My next parable comes from Jesse Schell’s wonderful book “The Art of Game Design.”  In the book at some point Dr. Schell starts recounting the story of the development of the hit TV show from the 70’s, “All in the Family.”  So the show had been planned out and they filmed a pilot episode and decided to do some user testing by having some people watch the episode and asking them what they thought of the show.  After having watched the pilot episode people were pretty impressed, they liked it for the most part, except they thought that the show should would be more enjoyable without Carroll O’Conner’s character, Archie Bunker.

If you haven’t seen “All in the Family” before, Archie is the working class patriarch of the family.  He has his progressive daughter and son-in-law living with him.  They often end up in some debate where it is Archie’s old fashioned conservatism vs. his son-in-law’s progressive views.  Archie became an important vehicle for satirizing old fashioned prejudice and the show was wildly successful.  Bottom line, “All in the Family” would have been a load of shit if they listened to the feedback.  Not only that, I’ll say the world would be a worse place without Archie Bunker.

Jesse Schell provided this anecdote as the cautionary tale to balance the call to do user testing.  It is that, but also I see it as a tale that highlights the need of a vision for your work.  Had Norman Lear just been seeking to make money he would have tried to please everyone and thrown out Archie Bunker.  Fortunately for us he was in a position where he could execute his vision and make the show he wanted to make.  This was the product we fell in love with, because it didn’t dilute its raison d’etre.

Software Engineering Parables 1 : Feynman’s Biology Class

Dr. Richard Feynman c/o museumvictoria.com.au
Dr. Richard Feynman c/o museumvictoria.com.au

As software engineers we should always be on the lookout for lessons from other disciplines or from the past.  This industry is young, but also has amnesia.  Over the years I’ve clung to a few stories that resonated with me and formed my opinions on the art.  I’m going to share them in a series called Software Engineering Parables.

One book that is just chalk full of wisdom and can be a source of inspiration for anyone is the book “Surely You Must Be Joking Dr. Feynman”.  It’s an autobiography by the famous physicist Richard Feynman.  Feynman was a bit of a rebel genius who had a knack of seeing the same things as everyone else, but understanding them differently than the average Joe.

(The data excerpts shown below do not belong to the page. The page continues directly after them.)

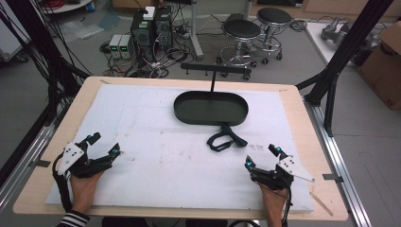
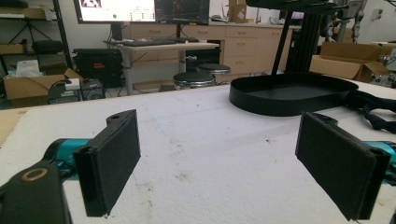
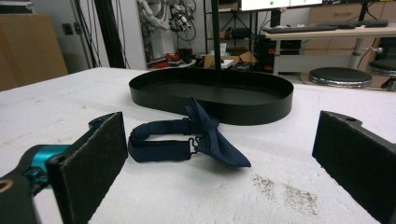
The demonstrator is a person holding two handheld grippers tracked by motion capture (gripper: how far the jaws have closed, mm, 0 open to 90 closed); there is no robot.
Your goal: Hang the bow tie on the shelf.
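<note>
White pad (image 1: 156,142) covers the table. Black oval tray (image 1: 211,108) at far centre. Dark bow tie (image 1: 225,138) lies on pad just in front of tray, touching its wall. Left gripper (image 1: 105,144) and right gripper (image 1: 261,156) both gape wide, empty, well apart at near edge.

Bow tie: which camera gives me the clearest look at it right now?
The right gripper view. There the bow tie lies close ahead between the open jaws, its strap loop and clasp plain, just in front of the black tray. The high view shows it small and dark; the left gripper view catches it at the right edge.
</note>
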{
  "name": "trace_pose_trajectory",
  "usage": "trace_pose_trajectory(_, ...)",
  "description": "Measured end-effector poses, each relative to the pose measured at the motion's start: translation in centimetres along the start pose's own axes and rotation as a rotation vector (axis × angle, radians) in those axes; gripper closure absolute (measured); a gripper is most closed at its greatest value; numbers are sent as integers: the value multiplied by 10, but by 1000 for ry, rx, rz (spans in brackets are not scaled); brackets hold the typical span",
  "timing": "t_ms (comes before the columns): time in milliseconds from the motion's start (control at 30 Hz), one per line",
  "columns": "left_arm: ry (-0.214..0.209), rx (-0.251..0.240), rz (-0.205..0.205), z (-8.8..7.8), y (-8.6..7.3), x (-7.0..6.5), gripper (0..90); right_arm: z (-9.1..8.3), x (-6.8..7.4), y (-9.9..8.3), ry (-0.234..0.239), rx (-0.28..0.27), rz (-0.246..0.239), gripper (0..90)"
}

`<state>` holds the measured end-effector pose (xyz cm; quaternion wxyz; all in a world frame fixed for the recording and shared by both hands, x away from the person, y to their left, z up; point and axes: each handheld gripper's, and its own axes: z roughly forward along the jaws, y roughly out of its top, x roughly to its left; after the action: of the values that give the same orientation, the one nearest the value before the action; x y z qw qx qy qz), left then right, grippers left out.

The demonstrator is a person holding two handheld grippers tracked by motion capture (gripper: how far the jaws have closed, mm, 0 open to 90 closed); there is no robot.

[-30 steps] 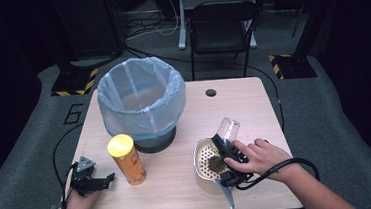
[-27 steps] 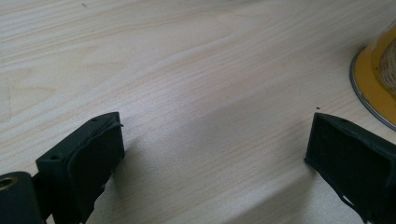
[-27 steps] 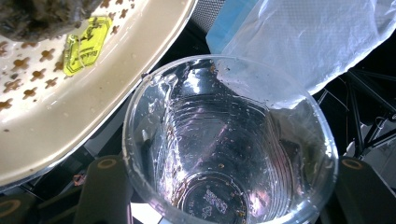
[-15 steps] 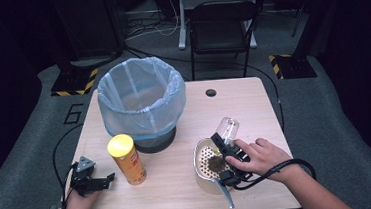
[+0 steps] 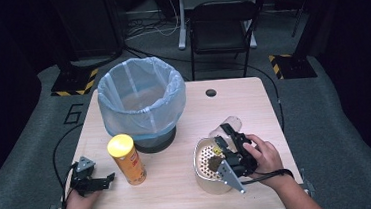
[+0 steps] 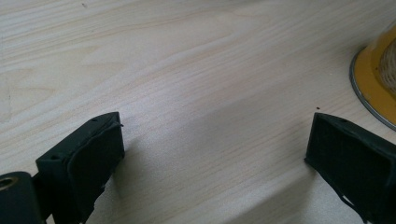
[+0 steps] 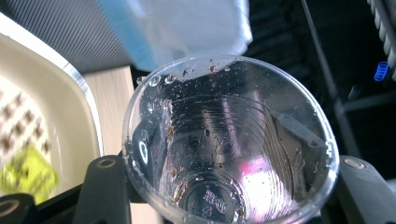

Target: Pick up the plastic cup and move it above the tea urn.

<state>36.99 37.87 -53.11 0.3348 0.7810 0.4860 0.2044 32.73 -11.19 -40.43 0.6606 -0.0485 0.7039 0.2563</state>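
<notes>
My right gripper (image 5: 230,137) is shut on a clear plastic cup (image 5: 228,124) and holds it tilted over the far edge of a metal strainer bowl (image 5: 199,169). In the right gripper view the cup (image 7: 229,140) sits between the jaws, mouth towards the camera, wet inside with brown specks. The strainer (image 7: 51,98) lies to its left with a yellow scrap (image 7: 22,173) in it. My left gripper (image 5: 110,179) rests on the table at the front left, open with nothing between its jaws (image 6: 215,158). A yellow-lidded snack can (image 5: 126,159) stands just right of it.
A bin lined with a pale blue bag (image 5: 140,100) stands at the back left of the wooden table (image 5: 243,102). The can's base (image 6: 376,77) is near the left gripper's right jaw. A chair (image 5: 222,24) stands behind the table. A cable hole (image 5: 210,92) marks the tabletop.
Almost nothing: the right gripper with the cup has shifted only slightly over the strainer. The left gripper has stayed still.
</notes>
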Motion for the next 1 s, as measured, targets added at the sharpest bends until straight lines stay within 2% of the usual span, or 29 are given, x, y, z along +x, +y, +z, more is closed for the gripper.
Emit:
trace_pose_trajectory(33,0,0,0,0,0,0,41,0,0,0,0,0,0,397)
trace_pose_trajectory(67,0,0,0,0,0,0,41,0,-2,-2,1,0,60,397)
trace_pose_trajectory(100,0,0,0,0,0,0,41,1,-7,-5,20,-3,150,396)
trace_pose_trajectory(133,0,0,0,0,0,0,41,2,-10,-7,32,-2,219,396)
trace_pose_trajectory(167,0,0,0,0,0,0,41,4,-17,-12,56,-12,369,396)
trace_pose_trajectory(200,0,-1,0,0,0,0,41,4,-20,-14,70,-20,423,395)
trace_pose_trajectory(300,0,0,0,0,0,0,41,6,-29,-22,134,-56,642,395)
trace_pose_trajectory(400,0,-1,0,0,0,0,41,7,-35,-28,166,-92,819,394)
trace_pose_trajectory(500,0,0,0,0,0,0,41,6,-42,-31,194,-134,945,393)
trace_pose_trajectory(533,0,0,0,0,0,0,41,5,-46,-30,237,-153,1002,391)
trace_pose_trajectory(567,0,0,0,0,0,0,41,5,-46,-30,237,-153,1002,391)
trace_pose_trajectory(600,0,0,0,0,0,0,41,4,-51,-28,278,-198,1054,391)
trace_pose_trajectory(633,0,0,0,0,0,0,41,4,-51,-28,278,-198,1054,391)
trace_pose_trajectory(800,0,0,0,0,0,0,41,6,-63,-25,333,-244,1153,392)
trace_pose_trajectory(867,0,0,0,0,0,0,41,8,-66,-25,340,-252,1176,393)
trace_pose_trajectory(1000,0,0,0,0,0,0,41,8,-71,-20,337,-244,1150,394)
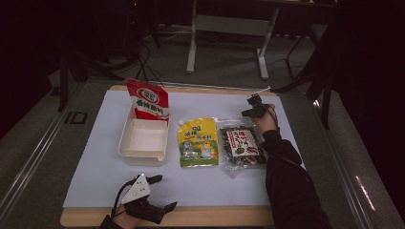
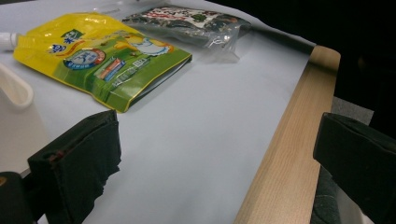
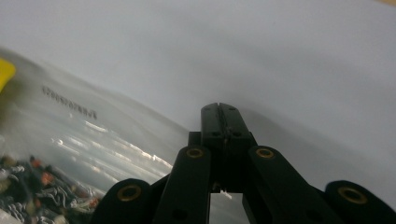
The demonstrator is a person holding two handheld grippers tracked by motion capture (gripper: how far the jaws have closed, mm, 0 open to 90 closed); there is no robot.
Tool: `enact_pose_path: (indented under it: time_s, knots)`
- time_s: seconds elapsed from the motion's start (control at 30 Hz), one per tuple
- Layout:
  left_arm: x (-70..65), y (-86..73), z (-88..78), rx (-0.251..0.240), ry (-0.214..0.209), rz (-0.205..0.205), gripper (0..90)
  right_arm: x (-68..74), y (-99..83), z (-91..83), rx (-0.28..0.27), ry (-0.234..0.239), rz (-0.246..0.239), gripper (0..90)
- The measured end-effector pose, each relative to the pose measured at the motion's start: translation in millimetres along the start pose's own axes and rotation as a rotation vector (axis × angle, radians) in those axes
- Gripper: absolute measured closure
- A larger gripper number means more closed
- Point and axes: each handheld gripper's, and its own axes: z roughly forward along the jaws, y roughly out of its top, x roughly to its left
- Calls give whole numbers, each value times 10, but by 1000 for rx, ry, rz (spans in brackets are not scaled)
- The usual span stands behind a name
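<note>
A clear bag of dark snack mix [image 1: 241, 145] lies on the white sheet at the right, and its film edge [image 3: 70, 121] reaches under my right gripper's jaws. My right gripper [image 1: 253, 112] [image 3: 219, 109] sits at the bag's far right corner with its jaws shut together; I cannot tell whether any film is pinched. A yellow and green spouted pouch [image 1: 197, 142] [image 2: 98, 60] lies flat to the left of the bag. My left gripper [image 1: 163, 192] [image 2: 219, 126] rests open at the table's near edge, with nothing between its jaws.
A white tray [image 1: 126, 148] stands left of the pouch, and a red and white bag [image 1: 148, 100] leans upright in its far end. The white sheet [image 1: 95, 157] covers a wooden table with a bare front edge [image 2: 280, 154]. Table legs and cables stand on the floor beyond.
</note>
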Motion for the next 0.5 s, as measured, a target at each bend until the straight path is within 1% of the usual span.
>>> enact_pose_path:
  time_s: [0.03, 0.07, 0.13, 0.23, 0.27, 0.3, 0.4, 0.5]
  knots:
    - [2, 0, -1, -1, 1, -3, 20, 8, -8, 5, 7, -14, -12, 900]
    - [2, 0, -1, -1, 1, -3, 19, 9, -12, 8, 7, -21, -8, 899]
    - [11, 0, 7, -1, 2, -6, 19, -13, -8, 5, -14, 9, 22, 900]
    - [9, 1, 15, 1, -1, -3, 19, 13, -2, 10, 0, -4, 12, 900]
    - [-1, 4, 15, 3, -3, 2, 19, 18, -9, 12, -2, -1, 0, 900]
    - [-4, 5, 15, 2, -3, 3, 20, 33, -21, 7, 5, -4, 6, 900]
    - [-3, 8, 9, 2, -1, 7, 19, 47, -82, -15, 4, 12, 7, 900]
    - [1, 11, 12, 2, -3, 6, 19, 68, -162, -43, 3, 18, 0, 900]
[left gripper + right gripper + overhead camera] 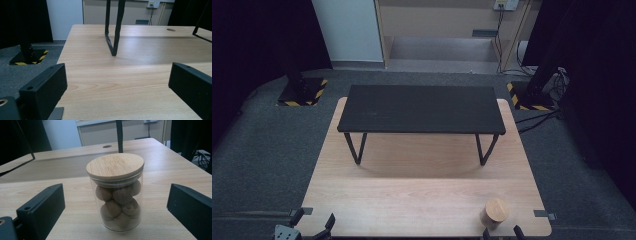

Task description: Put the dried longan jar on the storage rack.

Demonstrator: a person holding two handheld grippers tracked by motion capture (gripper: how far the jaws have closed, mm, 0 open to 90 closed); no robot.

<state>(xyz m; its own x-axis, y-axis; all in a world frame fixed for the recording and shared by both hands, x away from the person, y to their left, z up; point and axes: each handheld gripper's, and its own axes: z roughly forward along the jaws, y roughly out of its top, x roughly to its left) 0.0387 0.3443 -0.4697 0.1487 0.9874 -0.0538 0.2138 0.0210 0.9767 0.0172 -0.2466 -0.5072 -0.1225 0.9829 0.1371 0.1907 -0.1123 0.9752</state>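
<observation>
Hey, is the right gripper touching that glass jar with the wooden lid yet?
Apart. In the right gripper view, the jar stands between the right gripper's wide-open jaws, with bare table visible on both sides of it.

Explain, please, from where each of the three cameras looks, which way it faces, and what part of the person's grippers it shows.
High view: above the near side, looking forward and down on the wooden table and black shelf; left gripper and right gripper tips enter at the bottom edge.
Left gripper view: low at the near left edge, looking across the tabletop at a shelf leg; its own black jaws stand wide apart.
Right gripper view: low, facing the glass jar with its wooden lid; jaws wide apart either side.
Shared: the jar shows in the high and right gripper views.
</observation>
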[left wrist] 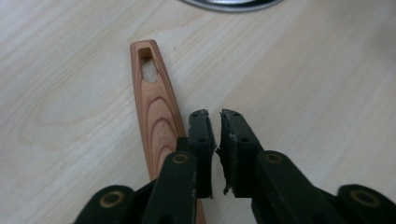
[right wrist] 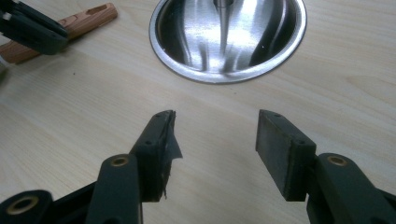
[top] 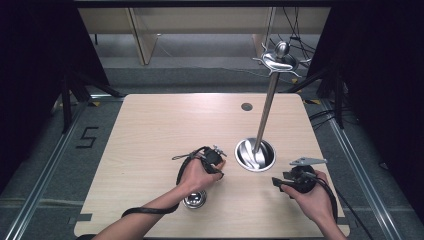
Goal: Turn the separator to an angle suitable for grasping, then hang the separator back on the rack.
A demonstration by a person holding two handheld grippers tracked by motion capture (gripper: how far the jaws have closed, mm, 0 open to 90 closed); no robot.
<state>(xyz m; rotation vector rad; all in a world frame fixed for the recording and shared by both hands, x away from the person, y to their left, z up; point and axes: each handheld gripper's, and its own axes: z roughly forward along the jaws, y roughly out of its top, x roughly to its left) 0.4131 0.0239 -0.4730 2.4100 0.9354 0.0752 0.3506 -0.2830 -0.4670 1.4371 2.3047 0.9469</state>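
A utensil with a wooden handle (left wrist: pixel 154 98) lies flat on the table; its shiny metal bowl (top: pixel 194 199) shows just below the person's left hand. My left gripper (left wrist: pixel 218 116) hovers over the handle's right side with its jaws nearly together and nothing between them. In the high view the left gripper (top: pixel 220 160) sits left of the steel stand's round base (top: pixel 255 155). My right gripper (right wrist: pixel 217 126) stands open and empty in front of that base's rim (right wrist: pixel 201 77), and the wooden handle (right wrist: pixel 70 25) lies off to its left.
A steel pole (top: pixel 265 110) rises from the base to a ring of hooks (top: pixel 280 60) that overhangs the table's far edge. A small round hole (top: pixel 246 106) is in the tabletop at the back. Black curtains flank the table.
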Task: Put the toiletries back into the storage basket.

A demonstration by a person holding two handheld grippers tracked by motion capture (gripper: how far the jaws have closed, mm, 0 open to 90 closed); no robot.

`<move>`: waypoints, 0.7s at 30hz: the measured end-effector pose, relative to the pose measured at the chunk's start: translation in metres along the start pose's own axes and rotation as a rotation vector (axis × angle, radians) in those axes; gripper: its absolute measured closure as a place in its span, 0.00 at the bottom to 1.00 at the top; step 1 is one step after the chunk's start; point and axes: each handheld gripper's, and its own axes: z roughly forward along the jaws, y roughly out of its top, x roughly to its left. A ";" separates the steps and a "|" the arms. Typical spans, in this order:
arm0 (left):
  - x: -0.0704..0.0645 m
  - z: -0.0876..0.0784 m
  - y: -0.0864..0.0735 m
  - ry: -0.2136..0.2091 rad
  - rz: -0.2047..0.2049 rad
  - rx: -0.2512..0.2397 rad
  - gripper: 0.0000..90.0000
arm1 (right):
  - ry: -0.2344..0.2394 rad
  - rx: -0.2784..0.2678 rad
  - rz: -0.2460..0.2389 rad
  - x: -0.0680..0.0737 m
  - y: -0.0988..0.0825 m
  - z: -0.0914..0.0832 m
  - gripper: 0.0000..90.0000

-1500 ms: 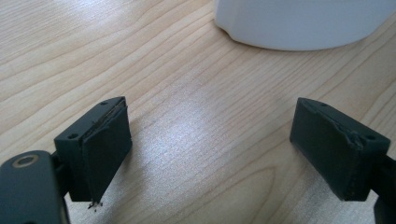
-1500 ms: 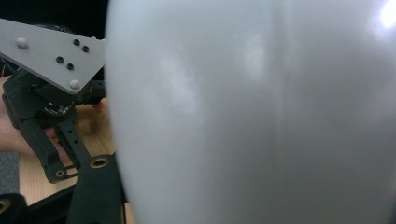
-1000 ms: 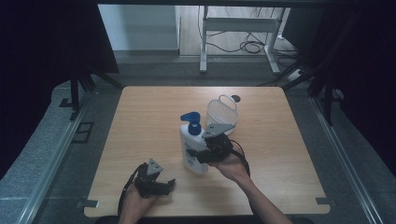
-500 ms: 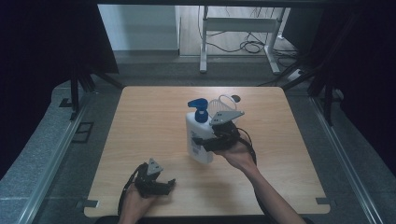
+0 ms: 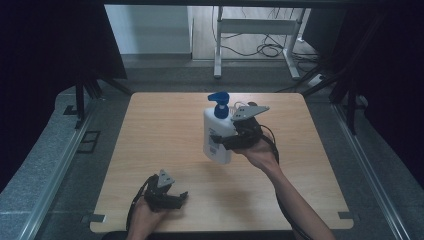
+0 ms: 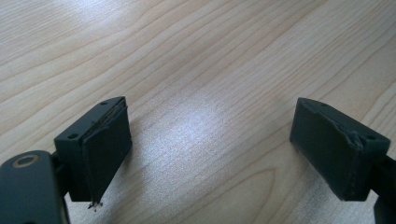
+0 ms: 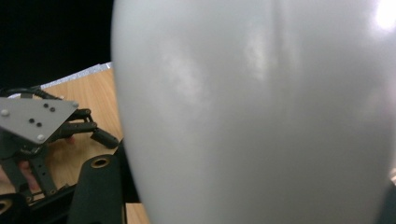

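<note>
Gripping white pump bottle, right gripper

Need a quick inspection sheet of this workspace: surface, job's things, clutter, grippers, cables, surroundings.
Surface: light wooden table, bare wood around the grippers.
Job's things: white plastic pump bottle with blue pump head, upright, held above the table.
Clutter: nothing seen.
Grippers: right gripper shut on the bottle's side; left gripper open, jaws wide apart, nothing between them, low at the table's near edge.
Cables: black cable trails from the right gripper; loose cables on the floor behind.
Surroundings: grey floor, white metal frame, dark curtains.
</note>
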 end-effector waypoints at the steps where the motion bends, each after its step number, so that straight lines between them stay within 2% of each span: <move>1: 0.000 0.000 0.000 0.000 0.000 0.000 0.13 | -0.002 -0.002 0.003 -0.002 0.001 -0.001 0.41; 10: 0.000 0.000 0.000 0.000 0.000 0.000 0.13 | -0.021 -0.020 0.020 -0.020 0.008 -0.007 0.41; 21: 0.000 0.000 0.000 0.000 0.000 -0.001 0.13 | -0.050 -0.024 0.014 -0.039 0.021 -0.011 0.42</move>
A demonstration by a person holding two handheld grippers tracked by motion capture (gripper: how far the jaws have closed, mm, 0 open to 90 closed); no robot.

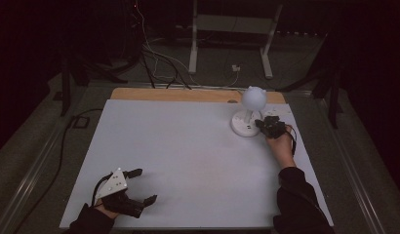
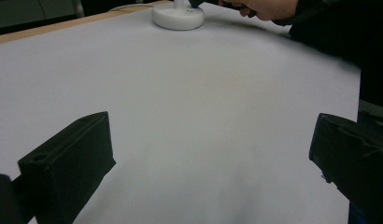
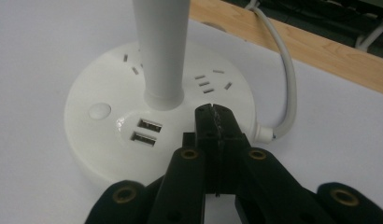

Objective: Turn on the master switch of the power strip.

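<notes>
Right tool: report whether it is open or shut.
Shut. In the right gripper view the right tool has its two black jaws pressed together, empty, over the lamp base.

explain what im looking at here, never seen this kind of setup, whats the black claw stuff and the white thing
A person sits at a white table holding a hand-held gripper in each hand. One picture looks down from above; the other two come from cameras riding on the tools. The left hand-held gripper rests near the table's front edge, jaws wide apart, holding nothing. The right hand-held gripper has its jaws closed together, tip over the round base of a white desk lamp. That base carries a round button, two USB ports and a cord.
</notes>
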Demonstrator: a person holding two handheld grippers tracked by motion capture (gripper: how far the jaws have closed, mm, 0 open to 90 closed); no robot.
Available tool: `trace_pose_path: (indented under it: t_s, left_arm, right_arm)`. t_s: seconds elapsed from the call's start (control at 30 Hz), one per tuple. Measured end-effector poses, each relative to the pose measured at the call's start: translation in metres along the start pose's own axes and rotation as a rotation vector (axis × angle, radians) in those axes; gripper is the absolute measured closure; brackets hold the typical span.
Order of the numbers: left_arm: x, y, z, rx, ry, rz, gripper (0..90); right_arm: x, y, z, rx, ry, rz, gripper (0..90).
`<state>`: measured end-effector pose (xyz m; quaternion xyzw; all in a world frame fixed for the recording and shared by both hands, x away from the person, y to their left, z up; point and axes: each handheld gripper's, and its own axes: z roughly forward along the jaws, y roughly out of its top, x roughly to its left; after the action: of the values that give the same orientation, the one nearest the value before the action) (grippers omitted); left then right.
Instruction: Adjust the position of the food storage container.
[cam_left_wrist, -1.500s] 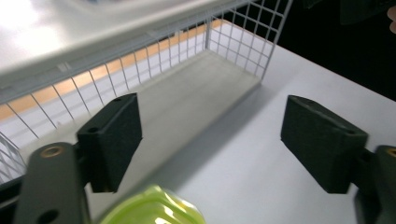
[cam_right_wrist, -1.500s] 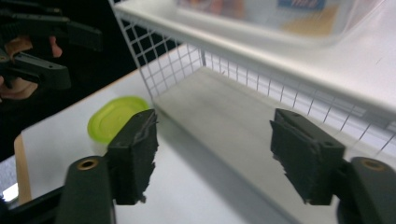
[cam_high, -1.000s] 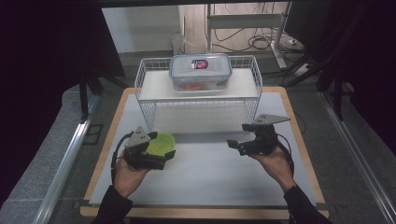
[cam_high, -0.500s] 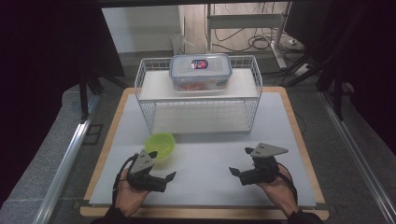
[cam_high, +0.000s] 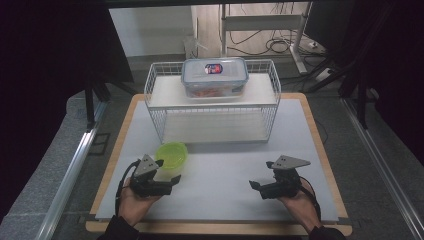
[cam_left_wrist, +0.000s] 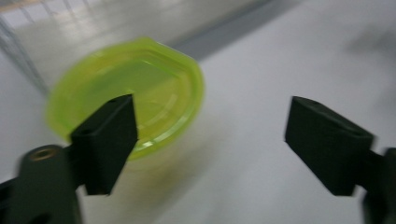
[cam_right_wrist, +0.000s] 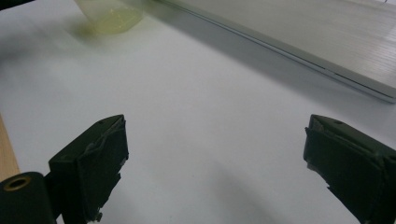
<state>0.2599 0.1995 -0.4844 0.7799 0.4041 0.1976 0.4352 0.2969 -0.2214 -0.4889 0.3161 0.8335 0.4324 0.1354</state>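
A round lime-green lidded bowl (cam_high: 171, 156) stands on the white mat in front of the wire rack. My left gripper (cam_high: 169, 171) lies just on the near side of it, pointing right. It is open, its jaws have just been closing a little, and nothing is between them. In the left gripper view the bowl (cam_left_wrist: 140, 88) sits behind the left fingertip, outside the gap of the gripper (cam_left_wrist: 210, 116). My right gripper (cam_high: 261, 174) rests low over the mat at the near right. It is open and empty (cam_right_wrist: 215, 135), with the bowl (cam_right_wrist: 112, 16) far off.
A white wire rack (cam_high: 212, 115) stands at the back of the mat. On its upper shelf is a clear box with a blue-rimmed lid (cam_high: 215, 77). The wooden table edge (cam_high: 220, 229) runs close behind both hands.
Both hands have drawn back toward the near edge and sunk lower. The left gripper has come away from the green bowl, which stays on the mat.
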Motion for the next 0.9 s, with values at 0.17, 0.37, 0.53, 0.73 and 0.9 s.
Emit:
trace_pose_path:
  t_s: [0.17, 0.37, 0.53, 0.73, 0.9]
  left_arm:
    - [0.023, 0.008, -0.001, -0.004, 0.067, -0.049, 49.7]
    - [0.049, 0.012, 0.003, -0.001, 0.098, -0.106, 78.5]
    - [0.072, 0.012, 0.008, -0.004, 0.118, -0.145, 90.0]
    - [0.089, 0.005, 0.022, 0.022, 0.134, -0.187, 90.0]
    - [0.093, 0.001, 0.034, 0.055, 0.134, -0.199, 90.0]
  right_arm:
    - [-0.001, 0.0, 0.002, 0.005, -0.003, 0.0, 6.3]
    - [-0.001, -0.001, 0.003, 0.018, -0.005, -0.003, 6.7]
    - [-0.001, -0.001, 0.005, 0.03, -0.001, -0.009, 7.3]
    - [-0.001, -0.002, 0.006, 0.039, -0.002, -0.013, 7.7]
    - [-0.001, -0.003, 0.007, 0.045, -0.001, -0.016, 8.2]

I believe the story goes that he was at Princeton, where he was studying physics.  Dr. Feynman had such a curiosity and love of learning that he would often sit-in on classes of different disciplines.  So, he picked up a class on Biology and would show up for lectures and follow along.  I don’t know if he was officially enrolled in the class (it wouldn’t surprise me if he wasn’t), but the story goes that eventually he decides to write a paper on Biology.  He feels like he has something to contribute to the field, so he gets to it and when he is done, since he has befriended some Biology majors while on campus, he decides to get one of them to proof read his paper.  The friend took it overnight then brought it back to Feynman telling him that his idea was fantastic but the paper is written all wrong, no one will take it seriously.  The friend offers to edit the paper for Feynman and to make it more inline with what is expected from a Biology paper.  Feynman agrees and in a couple of days the friend returns with the edited paper and hands it to him to read.  Feynman studied the new edited paper and he confessed that he didn’t understand it anymore, even though he was the originator of all the ideas and the original author of the paper.  The academic field of Biology expected a certain protocol on its papers, but since Feynman studied Physics he wasn’t privy.

There are so many lessons in this tiny story.  One might be that sometimes we are the authors of our own complexity.  It comes to mind today because I find that different companies have different forces at work that attribute to the level of pomp in communication.  In a startup with limited resources it is our goal to keep things simple and efficient.  At big companies, pomp is incentivized to prove your worth and intelligence.